Could you retype exactly the lines below between the one holding "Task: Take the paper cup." and the one holding "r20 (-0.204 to", inclusive, leaving out any pictures?

=-=-=-=-=

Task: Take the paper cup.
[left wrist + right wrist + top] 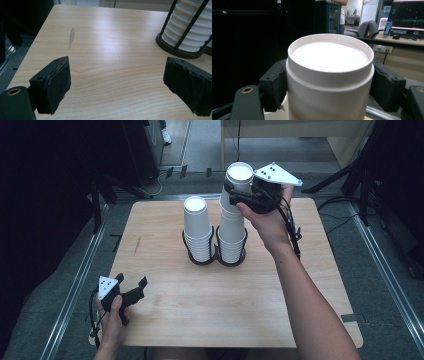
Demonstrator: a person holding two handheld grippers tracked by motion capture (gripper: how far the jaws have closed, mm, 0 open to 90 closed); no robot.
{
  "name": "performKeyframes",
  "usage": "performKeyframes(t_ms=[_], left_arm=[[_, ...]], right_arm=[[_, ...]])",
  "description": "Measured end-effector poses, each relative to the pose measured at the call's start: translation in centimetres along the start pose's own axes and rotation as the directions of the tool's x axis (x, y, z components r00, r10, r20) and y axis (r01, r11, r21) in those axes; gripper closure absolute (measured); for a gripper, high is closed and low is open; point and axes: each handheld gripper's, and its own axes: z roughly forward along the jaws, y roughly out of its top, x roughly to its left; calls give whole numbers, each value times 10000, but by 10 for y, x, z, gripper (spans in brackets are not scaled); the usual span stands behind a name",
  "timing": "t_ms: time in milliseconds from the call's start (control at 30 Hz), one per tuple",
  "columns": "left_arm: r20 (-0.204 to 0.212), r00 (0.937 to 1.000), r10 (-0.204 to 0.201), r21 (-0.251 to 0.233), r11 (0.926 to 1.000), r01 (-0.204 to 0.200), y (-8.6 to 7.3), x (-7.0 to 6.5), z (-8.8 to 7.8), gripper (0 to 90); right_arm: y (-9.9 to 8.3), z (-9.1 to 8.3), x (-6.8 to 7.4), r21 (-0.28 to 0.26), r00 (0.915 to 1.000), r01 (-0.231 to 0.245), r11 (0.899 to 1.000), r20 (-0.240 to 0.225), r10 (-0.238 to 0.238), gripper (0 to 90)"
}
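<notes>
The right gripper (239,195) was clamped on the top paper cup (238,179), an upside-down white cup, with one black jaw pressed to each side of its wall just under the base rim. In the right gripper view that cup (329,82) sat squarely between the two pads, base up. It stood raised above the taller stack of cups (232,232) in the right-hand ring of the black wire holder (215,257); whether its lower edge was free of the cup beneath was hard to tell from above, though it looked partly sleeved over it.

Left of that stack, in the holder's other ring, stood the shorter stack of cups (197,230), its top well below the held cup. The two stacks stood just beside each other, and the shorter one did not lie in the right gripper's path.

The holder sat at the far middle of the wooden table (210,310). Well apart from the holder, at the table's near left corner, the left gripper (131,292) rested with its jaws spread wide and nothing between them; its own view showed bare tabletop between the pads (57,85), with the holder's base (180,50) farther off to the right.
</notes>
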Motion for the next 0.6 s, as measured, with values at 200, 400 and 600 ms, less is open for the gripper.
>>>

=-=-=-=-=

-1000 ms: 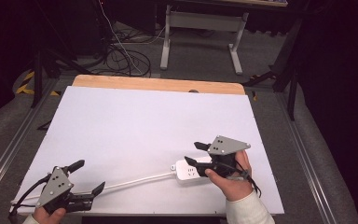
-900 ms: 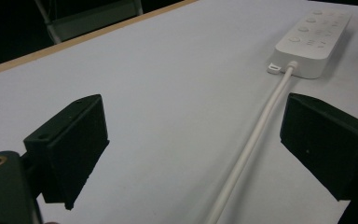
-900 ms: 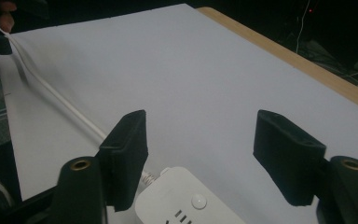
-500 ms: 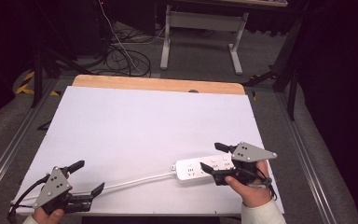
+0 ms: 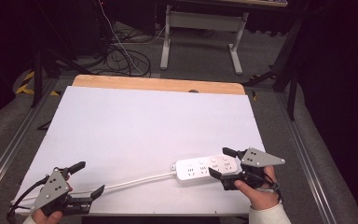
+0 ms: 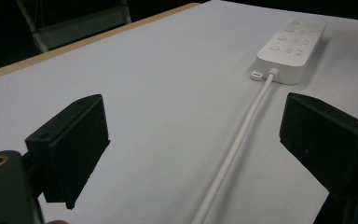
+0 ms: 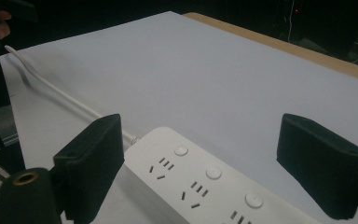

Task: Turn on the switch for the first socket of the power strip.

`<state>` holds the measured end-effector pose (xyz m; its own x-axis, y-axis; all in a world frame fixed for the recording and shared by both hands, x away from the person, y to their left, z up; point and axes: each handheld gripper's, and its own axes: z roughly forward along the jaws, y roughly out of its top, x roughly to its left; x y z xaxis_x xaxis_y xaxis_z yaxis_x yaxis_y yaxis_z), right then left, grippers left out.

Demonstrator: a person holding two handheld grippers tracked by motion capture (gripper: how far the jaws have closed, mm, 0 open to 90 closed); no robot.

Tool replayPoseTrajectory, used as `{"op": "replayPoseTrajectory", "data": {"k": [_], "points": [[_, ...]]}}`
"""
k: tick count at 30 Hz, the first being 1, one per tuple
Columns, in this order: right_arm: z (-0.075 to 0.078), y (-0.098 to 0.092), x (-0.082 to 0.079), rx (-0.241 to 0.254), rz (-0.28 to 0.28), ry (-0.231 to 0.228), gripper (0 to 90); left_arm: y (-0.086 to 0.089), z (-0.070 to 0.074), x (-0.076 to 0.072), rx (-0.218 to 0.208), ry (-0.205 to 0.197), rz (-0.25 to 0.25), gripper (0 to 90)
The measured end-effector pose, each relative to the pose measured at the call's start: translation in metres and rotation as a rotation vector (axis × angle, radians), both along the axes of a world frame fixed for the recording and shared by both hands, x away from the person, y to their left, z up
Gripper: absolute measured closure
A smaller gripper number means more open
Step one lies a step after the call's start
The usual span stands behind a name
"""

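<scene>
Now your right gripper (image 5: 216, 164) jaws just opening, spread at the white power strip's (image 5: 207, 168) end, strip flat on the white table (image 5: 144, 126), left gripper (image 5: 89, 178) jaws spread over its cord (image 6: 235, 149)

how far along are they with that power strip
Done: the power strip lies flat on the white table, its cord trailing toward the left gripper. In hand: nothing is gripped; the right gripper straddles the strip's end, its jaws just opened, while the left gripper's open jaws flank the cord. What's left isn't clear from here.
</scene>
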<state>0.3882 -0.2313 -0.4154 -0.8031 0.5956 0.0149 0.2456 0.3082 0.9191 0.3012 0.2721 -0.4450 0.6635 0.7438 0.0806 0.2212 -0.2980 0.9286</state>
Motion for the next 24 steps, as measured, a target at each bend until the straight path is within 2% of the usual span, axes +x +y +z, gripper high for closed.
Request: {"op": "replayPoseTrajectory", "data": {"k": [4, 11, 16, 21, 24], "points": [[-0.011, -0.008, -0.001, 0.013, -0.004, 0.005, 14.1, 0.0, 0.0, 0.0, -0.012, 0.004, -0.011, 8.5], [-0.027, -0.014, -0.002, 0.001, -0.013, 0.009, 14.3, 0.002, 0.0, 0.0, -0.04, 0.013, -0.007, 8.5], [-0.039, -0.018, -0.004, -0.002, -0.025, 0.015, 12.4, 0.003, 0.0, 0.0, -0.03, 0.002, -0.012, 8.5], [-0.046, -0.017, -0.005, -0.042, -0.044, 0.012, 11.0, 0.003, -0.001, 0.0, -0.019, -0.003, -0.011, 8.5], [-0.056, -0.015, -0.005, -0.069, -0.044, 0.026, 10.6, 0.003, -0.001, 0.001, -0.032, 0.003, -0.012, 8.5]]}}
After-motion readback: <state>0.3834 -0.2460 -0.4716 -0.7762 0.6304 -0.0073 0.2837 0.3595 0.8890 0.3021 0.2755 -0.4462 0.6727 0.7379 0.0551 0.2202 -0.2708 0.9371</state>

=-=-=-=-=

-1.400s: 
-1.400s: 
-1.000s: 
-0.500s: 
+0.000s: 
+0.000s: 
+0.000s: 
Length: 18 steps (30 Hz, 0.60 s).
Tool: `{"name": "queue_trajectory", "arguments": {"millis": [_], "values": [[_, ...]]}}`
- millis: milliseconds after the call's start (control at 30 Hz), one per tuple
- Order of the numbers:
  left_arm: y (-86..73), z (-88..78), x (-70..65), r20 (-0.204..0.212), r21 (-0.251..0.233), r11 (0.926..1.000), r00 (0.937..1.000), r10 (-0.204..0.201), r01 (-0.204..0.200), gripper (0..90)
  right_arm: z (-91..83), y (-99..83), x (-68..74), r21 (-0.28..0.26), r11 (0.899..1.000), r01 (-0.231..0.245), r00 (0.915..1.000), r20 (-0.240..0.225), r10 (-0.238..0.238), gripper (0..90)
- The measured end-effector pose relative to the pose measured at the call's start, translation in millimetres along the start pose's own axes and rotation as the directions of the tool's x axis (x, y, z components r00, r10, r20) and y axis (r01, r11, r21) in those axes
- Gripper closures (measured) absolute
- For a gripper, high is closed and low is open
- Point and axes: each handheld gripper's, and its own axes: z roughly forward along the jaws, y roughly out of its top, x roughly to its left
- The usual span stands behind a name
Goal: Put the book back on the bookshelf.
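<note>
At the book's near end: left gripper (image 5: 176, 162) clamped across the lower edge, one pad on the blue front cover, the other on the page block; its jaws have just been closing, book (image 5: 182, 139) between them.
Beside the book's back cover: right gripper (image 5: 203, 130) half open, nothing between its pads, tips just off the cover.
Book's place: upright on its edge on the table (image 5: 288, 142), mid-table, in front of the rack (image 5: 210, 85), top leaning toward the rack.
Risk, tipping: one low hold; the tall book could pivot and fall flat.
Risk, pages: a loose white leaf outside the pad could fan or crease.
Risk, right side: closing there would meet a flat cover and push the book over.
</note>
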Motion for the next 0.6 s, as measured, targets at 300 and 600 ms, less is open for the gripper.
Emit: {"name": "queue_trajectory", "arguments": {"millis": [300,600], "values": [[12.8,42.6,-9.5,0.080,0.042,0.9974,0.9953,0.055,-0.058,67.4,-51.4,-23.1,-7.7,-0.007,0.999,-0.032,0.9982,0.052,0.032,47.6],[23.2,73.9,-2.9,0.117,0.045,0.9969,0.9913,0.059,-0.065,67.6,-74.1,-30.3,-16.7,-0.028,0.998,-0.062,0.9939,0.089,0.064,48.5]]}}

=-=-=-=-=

**REPLY TO THE TASK:**
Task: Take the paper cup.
[left wrist + right wrist + top] 
Demonstrator: a person holding two handheld grippers tracked by motion capture (gripper: how far the jaws have closed, mm, 0 open to 90 closed); no robot.
{
  "name": "performKeyframes",
  "usage": "performKeyframes(t_ms=[_], left_arm=[[_, ...]], right_arm=[[_, ...]])",
  "description": "Measured end-effector poses, each relative to the pose measured at the call's start: translation in centimetres along the start pose's own axes and rotation as the directions of the tool's x axis (x, y, z components r00, r10, r20) and y axis (r01, r11, r21) in those axes; gripper closure absolute (measured); for a gripper, high is closed and low is open; point and axes: each handheld gripper's, and its own axes: z roughly forward along the jaws, y roughly out of its top, x roughly to its left; calls give whole numbers, each value times 10000, but by 10 for y, x, z, gripper (spans in brackets are not scaled); the usual span stands behind a name",
  "timing": "t_ms: time in milliseconds from the call's start (control at 30 Hz), one per tuple",
  "columns": "left_arm: r20 (-0.204 to 0.212), r00 (0.937 to 1.000), r10 (-0.204 to 0.201), r21 (-0.251 to 0.233), r11 (0.926 to 1.000), r01 (-0.204 to 0.200), y (-8.6 to 7.3), x (-7.0 to 6.5), z (-8.8 to 7.8), gripper (0 to 90); right_arm: y (-9.9 to 8.3), z (-9.1 to 8.3), x (-6.8 to 7.4), r21 (-0.28 to 0.26), r00 (0.915 to 1.000), r01 (-0.231 to 0.245), r11 (0.899 to 1.000), r20 (-0.240 to 0.225), r10 (-0.238 to 0.238), gripper (0 to 90)"

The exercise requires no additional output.